The script is reflection on my time in the Aran Islands and the words of various writers who have visited the islands. The list includes James Joyce (The Dead), John Millington Synge (Riders to the Sea and The Aran Islands), Martin McDonagh (The Cripple of Inishmaan), Tim Robinson (Stones of Aran), Seamus Heaney (Lovers on Aran), Liam O’Flaherty, Arthur Symon, and Máirtín Ó Direáin. My film also looks back at Robert Flaherty’s docudramas Man of Aran and A Night of Storytelling, and it uses these films to reflect on the relationship between fiction, myth and reality in the extraordinary landscape of the Aran Islands.
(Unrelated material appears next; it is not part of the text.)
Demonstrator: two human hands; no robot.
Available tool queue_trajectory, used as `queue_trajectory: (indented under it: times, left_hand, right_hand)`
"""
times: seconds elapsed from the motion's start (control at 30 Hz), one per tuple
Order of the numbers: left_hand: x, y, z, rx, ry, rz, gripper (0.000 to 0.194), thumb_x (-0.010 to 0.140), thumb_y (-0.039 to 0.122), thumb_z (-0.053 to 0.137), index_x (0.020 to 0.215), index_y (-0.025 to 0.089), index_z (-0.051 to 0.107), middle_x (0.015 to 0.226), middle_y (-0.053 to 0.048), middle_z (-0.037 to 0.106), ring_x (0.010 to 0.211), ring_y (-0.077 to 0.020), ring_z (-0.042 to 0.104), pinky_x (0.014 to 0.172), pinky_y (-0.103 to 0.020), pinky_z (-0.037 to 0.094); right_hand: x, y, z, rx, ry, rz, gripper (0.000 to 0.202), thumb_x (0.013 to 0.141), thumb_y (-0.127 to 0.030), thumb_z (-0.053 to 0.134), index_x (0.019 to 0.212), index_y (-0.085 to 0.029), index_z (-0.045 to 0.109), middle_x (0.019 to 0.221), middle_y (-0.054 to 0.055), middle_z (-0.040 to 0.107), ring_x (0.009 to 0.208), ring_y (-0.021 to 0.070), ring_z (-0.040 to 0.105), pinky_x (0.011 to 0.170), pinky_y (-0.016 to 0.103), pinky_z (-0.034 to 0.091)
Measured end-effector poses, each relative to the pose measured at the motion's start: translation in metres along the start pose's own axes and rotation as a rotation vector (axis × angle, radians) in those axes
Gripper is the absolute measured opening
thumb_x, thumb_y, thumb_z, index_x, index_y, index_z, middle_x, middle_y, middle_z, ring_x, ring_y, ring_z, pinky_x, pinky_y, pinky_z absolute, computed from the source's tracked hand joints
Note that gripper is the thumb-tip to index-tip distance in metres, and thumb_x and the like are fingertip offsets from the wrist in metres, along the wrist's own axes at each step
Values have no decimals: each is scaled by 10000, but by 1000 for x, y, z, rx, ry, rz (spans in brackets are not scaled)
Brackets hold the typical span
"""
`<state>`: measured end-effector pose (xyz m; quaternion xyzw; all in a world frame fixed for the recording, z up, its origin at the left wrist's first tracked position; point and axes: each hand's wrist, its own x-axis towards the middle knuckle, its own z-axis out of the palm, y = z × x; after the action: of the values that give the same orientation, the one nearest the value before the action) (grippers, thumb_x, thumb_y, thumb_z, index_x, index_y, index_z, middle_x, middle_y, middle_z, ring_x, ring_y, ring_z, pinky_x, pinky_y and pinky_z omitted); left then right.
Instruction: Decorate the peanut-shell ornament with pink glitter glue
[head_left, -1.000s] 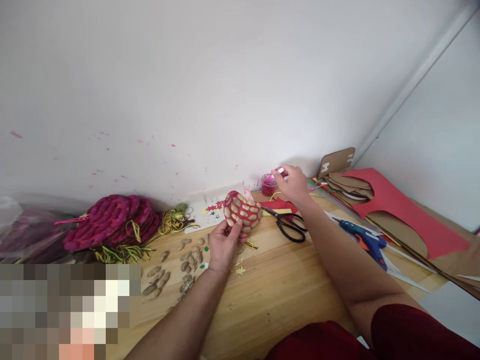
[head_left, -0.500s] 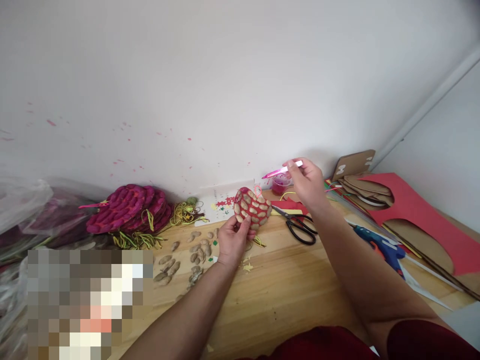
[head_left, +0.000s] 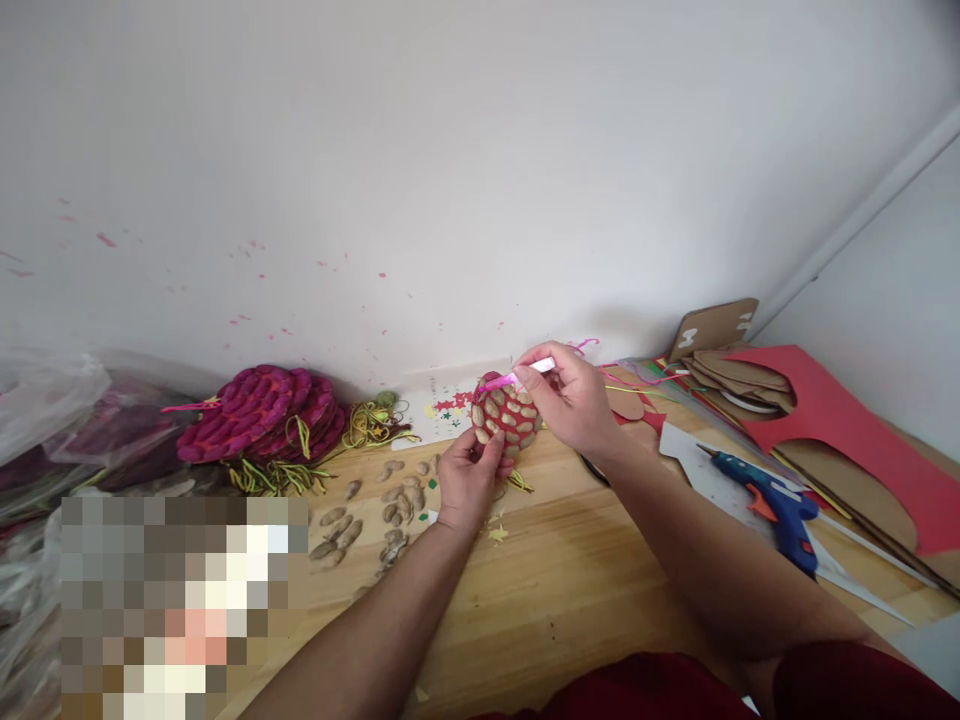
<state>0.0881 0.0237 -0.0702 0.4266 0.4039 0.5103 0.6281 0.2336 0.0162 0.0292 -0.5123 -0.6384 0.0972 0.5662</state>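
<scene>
My left hand (head_left: 469, 485) pinches the lower edge of a round red disc (head_left: 516, 428) with whole peanuts stuck over its face, most of them unpainted. Above it, my right hand (head_left: 574, 408) grips a white-handled paintbrush (head_left: 496, 383) with pink on its tip. The tip lies over the disc's upper left edge, where the peanuts look dark pink. Yellow-green strings hang below the disc. The pink paint cup is hidden behind my right hand, and the scissors are almost wholly covered by my right arm.
Purple-pink peanut discs (head_left: 251, 415) are stacked at left, beside plastic bags (head_left: 49, 400). Loose peanuts (head_left: 405, 495) lie in front of them. At right are a blue glue gun (head_left: 780, 510), red paper (head_left: 844, 430) and cardboard pieces (head_left: 739, 375). A wall (head_left: 480, 180) with pink spatters rises behind.
My right hand has moved left and down, bringing the brush from beside the paint cup onto the disc's upper edge. My left hand holds the disc in nearly the same place.
</scene>
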Motion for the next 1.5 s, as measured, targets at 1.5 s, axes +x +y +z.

Aran Diary was filmed at multiple locations in Inishmore and Inishmaan, including Dun Aengus, the Wormhole, Dun Conor, the Seven Churches, Dun Doocaher, and Kilmurvey Beach. I have used a hand-held camera and avoided any kind of camera movement. These choices are dictated by the fictional framework of the film, a story which sees Aloysius visiting the islands in the process of scouting for locations in view of a fictitious film which will never be completed. My footage is juxtaposed to a voice-over narration read by actor and former Film student at Kent, Felix A. Morgan; I have also created a soundscape based on waves, wind, birds, dolphins, steps, and other sounds I associate with my experience of the islands. The seven segments of the film are introduced by the sound of knitting combined with individual images of the seven knots associated with the Aran textile tradition. The result is a film ultimately concerned with the meaning of place and space, with memory and with the passing of time; these themes emerge from an essayistic engagement with landscape and with the ruins, the stones, and the cliffs of the Aran Islands.

Item Type: Show / exhibition
Uncontrolled keywords: Essay; Film; Aran Islands; Ireland; Landscape; Memory
Subjects: N Visual Arts
Divisions: Divisions > Division of Arts and Humanities > School of Arts
Depositing User: Maurizio Cinquegrani
Date Deposited: 19 Feb 2024 17:35 UTC
Last Modified: 05 Nov 2024 13:10 UTC
Resource URI: https://kar.kent.ac.uk/id/eprint/105046 (The current URI for this page, for reference purposes)

University of Kent Author Information

Cinquegrani, Maurizio.

Creator's ORCID: https://orcid.org/0000-0001-5893-2132
CReDIT Contributor Roles:
  • Depositors only (login required):

Total unique views for this document in KAR since July 2020. For more details click on the image.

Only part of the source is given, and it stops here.